Attach to an existing job and stream its progress in real-time. This has the equivalent behavior of setting `stay_attached=True` when calling `infer(...)`

>

This method connects to a running job and displays live progress updates, including the number of rows processed and token statistics. It shows a progress bar with real-time updates until the job completes.

>

**Parameters:**

* `job_id` (str): The ID of the job to attach to

>

**Returns:** None

>

**Job Status Behavior:**

* `RUNNING`: Streams progress updates with a live progress bar and job statistics
* `SUCCEEDED`: Notifies that the job already completed and suggests using `sutro jobs results`
* `FAILED`: Displays failure message and exits
* `CANCELLED`: Displays cancellation message and exits

>

**Example:**

```python theme={null}
# Attach to a running job to monitor its progress
sutro.attach("job_12345")
# Progress bar will display:
# Progress: 45%[████████████████                ] 450/1000 [00:32\<00:45] Input tokens processed: 12500, Tokens generated: 8300, Total tokens/s: 325.4
```

>

**Note:** This method is ideal for monitoring long-running jobs interactively.
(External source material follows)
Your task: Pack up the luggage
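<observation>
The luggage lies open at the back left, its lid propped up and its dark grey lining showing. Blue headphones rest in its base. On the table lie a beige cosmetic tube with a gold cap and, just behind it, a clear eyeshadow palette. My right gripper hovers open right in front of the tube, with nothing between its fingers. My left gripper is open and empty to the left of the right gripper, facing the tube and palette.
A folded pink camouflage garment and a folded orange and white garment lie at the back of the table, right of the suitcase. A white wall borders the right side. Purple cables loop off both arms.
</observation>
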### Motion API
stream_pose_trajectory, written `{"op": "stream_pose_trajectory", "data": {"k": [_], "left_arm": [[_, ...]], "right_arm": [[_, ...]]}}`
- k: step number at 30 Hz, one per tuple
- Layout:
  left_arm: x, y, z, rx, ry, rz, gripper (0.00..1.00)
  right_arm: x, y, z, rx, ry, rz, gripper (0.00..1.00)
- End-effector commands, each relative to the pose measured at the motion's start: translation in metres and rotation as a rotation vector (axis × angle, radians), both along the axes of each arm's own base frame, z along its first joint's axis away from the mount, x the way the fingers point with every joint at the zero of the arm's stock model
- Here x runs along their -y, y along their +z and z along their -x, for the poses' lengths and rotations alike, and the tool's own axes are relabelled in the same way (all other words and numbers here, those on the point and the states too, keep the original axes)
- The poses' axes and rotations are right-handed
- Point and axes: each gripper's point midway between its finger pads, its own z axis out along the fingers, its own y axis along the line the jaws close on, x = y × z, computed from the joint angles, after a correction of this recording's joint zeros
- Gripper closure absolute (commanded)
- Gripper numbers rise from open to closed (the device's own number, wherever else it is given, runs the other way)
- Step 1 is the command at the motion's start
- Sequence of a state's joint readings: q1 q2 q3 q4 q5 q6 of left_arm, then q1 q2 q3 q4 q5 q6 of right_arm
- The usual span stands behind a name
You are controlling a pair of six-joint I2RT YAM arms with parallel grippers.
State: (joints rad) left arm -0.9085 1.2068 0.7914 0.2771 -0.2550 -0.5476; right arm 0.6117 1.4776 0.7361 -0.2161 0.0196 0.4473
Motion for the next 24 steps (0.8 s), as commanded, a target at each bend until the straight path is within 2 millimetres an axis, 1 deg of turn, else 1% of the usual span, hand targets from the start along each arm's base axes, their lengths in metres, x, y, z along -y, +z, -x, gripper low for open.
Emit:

For programmatic use cases where you don't want live progress updates, use the simpler `await_job_completion()` instead.

## Await Job Completion

```Python theme={null}
await_job_completion(self, job_id: str, timeout: int | None = 7200) → list | None
```

When deployed as part of a pipeline (Dagster, Airflow, etc) you might not be interested in seeing the progress of the job as it happens. `await_job_completion` is best for this use case, and should only be used when not using the `stay_attached` parameter of `infer(...)`, or the `attach(...)` function.

>

Waits for a job to complete and return its results upon successful completion.

>

This method polls the job status every 5 seconds (and prints it out) until the job completes, fails, is cancelled, or the timeout is reached.

>

**Parameters:**

* `job_id` (str): The ID of the job to await.
* `timeout` (Optional\[int]): Maximum time in seconds to wait for job completion. Defaults to 7200 (2 hours).

>

**Returns:** list | None: The results of the job if it completes successfully, or `None` if the job fails, is cancelled, or encounters an error.

>

**Job Status Outcomes:**

* `SUCCEEDED`: Returns the job results
* `FAILED`: Returns `None`
* `CANCELLED`: Returns `None`

>

**Example:**

```python theme={null}
results = client.await_job_completion("job_12345", timeout=3600)
# Job status is RUNNING for job-f9102252-ae2f-4d61-a879-a657e314f2e0
if results:
    print(f"Job completed with {len(results)} results")
```

## Getting Quotas

```Python theme={null}
get_quotas(self)
```

Get your current quotas.

**Returns:** list: A list of quotas, one for each priority level. Contains row\_quota and token\_quota for each priority level.